Sans rythme, ni queue, ni tête, ni quoi que ce soit.
En regardant l’affiche de Comment voler un million de dollars on se dit qu’on va assister à un de ces films où, jadis, Hollywood rendait hommage à Paris et, un peu complexée par son inurbanité, lui reconnaissait le statut de capitale du monde civilisé et de centre absolu de la gaieté, de la légèreté, de la sociabilité et de bien d’autres vertus ensorcelantes. Tourné par l’honnête artisan William Wyler, tout à fait capable de mettre en scène avec talent les gracieuses et un peu tristes Vacances romaines en 1953, le solide, massif, intelligent western Les Grands espaces en 1958 et la lourde brillante machine Ben-Hur en 1960, il était, en 1966, tout à fait en fin de carrière mais on lui pouvait supposer, précisément, de la patte et un savoir-faire renforcé.
Aussi une distribution presque exclusivement française avec de bons artisans, de solides seconds rôles, comme Jacques Marin (qui a tout de même tourné avec de sacrés bonhommes, Stanley Donen, John Huston, John Schlesinger), Jacques Ramade, Pierre Mirat et le cher Marcel Dalio mais aussi des vedettes un peu mûres, en pré-retraite si l’on peut dire, comme Fernand Gravey ou le merveilleux Charles Boyer. Bien agréable de retrouver tous ces visages au détour des séquences.
Et naturellement, évidemment, forcément, la plus belle actrice, diaphane, irréelle, élégante de ces années heureuses, celle qui symbolise sans doute le mieux le monde sans vrais soucis de ce que nous appelons, en France, les Trente glorieuses, qui furent des vraies années de progrès et d’enjouement dans le monde, bien que nous ayons joué à nous faire peur en les baptisant aussi décennies de la Guerre froide. Qui ça ? Naturellement, dans toute sa grâce, habillée par Hubert de Givenchy, primesautière, mutine, capricante, naïve et roublarde à la fois, Audrey Hepburn, dont on ne se lasse jamais.
Dont on ne se lasse jamais, mais qui peut jouer dans un film sans structure ni pertinence, doté d’un scénario à la fois très compliqué et très nigaud, qui se veut fantaisiste et spirituel, mais qui est presque d’emblée profondément ennuyeux. Que cette histoire de trafic d’œuvres d’art, fondée sur quelque chose comme une dynastie de faussaires talentueux, dont Nicole Bonnet (Audrey Hepburn) est en quelque sorte l’héritière, dynastie qui est dans le collimateur de Simon Dermott (Peter O’Toole), expert en sécurité des musées et traqueur d’impostures artistiques soit farfelue et artificielle n’est pas en soi un défaut dirimant : la vraisemblance et la rigueur ne sont pas denrées nécessaires dans le genre. Mais il faut que la légèreté cavalcade, saute de pic en pic, fasse oublier au spectateur son côté bulle de savon si fragile. Et Comment voler un million de dollars ne décolle absolument jamais.

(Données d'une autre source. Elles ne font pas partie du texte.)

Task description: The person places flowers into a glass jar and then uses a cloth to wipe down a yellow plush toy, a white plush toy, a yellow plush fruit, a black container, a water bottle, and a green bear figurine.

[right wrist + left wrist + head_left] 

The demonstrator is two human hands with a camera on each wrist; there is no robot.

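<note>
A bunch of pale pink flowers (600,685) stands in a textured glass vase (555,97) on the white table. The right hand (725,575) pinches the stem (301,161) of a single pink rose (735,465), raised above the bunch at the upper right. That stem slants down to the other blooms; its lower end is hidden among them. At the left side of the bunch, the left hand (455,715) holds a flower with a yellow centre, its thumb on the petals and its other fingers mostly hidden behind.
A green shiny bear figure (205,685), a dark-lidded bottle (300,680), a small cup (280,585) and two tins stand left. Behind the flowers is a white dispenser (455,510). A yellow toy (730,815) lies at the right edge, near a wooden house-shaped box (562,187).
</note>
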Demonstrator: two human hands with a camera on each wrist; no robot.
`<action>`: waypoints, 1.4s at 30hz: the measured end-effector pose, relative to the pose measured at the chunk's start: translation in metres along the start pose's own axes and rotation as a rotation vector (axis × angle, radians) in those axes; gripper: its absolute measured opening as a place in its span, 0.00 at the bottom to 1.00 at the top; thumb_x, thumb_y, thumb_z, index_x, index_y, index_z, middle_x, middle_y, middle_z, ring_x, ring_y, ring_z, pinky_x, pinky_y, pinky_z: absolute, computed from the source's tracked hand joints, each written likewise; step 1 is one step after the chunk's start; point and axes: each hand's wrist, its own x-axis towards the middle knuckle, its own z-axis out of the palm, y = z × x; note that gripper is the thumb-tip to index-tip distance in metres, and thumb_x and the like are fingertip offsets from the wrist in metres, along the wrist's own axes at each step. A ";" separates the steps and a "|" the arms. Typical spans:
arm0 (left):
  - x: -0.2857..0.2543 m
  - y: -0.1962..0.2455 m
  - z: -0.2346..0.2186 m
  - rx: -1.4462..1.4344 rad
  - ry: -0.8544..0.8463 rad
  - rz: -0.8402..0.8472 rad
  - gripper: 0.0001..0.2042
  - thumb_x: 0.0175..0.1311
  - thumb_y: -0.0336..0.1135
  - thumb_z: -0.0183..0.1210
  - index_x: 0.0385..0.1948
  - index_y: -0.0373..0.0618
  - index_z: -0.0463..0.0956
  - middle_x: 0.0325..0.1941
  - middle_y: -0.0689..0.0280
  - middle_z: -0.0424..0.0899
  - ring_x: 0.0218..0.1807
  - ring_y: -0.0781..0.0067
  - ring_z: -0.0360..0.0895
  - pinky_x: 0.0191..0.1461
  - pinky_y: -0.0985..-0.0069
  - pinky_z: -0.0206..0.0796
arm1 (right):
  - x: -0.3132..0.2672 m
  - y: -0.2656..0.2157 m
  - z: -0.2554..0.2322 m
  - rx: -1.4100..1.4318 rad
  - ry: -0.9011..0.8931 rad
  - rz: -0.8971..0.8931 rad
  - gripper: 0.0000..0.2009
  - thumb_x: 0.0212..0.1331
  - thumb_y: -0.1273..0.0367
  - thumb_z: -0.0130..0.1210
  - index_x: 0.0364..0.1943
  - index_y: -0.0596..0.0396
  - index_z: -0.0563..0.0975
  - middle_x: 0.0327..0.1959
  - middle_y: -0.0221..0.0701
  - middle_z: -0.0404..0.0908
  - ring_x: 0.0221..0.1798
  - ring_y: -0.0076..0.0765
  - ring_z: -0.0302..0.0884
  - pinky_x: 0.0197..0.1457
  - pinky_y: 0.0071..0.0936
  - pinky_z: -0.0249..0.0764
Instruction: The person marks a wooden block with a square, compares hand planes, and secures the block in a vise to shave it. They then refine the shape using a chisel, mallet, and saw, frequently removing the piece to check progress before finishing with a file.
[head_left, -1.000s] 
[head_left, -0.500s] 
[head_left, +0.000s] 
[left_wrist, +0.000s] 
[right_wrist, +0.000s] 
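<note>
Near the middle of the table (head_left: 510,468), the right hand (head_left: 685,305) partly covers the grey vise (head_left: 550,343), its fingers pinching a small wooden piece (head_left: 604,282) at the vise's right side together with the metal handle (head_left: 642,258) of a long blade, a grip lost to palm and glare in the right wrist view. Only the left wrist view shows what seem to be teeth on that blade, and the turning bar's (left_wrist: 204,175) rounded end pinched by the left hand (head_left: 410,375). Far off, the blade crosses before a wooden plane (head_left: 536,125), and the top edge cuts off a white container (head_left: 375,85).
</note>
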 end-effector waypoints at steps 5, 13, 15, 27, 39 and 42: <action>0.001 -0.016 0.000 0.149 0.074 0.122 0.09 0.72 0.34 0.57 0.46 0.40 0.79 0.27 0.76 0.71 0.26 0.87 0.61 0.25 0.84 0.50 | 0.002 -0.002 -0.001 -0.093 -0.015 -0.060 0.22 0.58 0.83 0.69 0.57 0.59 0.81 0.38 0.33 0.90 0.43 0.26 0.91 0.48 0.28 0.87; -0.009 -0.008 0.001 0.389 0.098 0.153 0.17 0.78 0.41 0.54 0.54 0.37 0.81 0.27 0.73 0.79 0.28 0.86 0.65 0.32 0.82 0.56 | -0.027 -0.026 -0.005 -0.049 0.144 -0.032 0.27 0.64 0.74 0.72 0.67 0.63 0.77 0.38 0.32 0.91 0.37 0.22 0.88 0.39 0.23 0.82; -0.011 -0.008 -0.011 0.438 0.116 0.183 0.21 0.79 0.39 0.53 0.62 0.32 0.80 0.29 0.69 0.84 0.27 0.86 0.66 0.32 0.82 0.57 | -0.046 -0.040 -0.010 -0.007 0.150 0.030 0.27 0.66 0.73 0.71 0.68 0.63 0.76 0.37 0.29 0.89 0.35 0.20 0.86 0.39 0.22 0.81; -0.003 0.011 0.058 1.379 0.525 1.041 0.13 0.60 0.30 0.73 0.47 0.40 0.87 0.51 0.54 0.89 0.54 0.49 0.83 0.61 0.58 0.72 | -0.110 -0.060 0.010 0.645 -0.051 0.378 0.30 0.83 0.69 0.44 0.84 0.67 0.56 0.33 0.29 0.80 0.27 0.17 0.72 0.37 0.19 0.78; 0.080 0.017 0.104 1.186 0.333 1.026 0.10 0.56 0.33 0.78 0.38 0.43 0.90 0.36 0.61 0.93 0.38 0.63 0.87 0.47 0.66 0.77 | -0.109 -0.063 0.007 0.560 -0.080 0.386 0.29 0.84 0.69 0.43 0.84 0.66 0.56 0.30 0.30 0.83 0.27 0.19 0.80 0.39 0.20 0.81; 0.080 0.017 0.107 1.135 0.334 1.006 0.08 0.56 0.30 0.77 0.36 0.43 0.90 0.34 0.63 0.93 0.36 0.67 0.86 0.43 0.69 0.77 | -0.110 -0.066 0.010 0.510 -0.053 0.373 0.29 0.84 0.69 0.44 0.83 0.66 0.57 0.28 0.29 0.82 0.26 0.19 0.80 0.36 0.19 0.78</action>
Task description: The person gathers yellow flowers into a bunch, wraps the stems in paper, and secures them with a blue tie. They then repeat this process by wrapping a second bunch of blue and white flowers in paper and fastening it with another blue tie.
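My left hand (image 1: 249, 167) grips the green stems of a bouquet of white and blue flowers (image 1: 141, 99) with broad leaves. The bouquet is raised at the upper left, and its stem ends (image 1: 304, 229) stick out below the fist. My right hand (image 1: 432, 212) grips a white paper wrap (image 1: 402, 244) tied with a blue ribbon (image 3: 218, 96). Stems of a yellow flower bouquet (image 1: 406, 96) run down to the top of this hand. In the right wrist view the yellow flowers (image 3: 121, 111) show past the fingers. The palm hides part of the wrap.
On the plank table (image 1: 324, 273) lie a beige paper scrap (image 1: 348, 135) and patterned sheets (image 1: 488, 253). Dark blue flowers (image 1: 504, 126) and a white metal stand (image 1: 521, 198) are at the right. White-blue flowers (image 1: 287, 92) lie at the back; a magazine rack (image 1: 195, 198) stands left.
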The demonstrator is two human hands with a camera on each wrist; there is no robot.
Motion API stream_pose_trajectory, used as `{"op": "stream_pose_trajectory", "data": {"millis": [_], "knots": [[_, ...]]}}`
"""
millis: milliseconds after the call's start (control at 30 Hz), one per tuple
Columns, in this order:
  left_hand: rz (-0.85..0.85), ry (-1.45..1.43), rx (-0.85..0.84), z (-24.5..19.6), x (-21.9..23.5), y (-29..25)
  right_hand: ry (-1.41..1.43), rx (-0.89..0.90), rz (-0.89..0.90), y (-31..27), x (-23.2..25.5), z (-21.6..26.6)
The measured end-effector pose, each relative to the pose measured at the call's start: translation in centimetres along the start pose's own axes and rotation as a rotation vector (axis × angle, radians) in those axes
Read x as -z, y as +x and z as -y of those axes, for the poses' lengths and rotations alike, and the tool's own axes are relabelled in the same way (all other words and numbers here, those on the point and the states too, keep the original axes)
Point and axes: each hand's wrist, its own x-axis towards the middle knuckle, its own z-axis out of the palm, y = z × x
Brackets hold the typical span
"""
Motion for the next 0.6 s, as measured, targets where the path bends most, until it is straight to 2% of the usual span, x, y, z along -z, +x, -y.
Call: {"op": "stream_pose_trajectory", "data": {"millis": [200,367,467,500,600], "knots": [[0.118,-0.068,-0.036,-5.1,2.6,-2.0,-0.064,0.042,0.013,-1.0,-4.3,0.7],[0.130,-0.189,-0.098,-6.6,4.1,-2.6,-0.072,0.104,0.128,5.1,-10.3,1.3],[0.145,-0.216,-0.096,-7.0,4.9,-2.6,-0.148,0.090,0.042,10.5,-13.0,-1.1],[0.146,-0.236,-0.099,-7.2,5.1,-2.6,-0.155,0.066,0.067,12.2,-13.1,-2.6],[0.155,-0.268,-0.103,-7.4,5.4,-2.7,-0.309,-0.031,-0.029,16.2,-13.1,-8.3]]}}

On suit en s’ennuyant passablement des péripéties rebattues et prévisibles, plutôt lourdement comptées, en s’étonnant que le cinéaste subtil de Vacances romaines paraisse là si emprunté, chaussé de bottes si lourdement glaiseuses ; le malheur est que tout le monde paraît frappé de cette léthargie maligne, de cette somnolence qui donne l’impression que chacun, le soir venu, après le tournage, regagnait son hôtel en bâillant et en comptant les jours qui demeuraient avant la fin de son contrat.
C’est triste pour un film, n’est-ce pas ?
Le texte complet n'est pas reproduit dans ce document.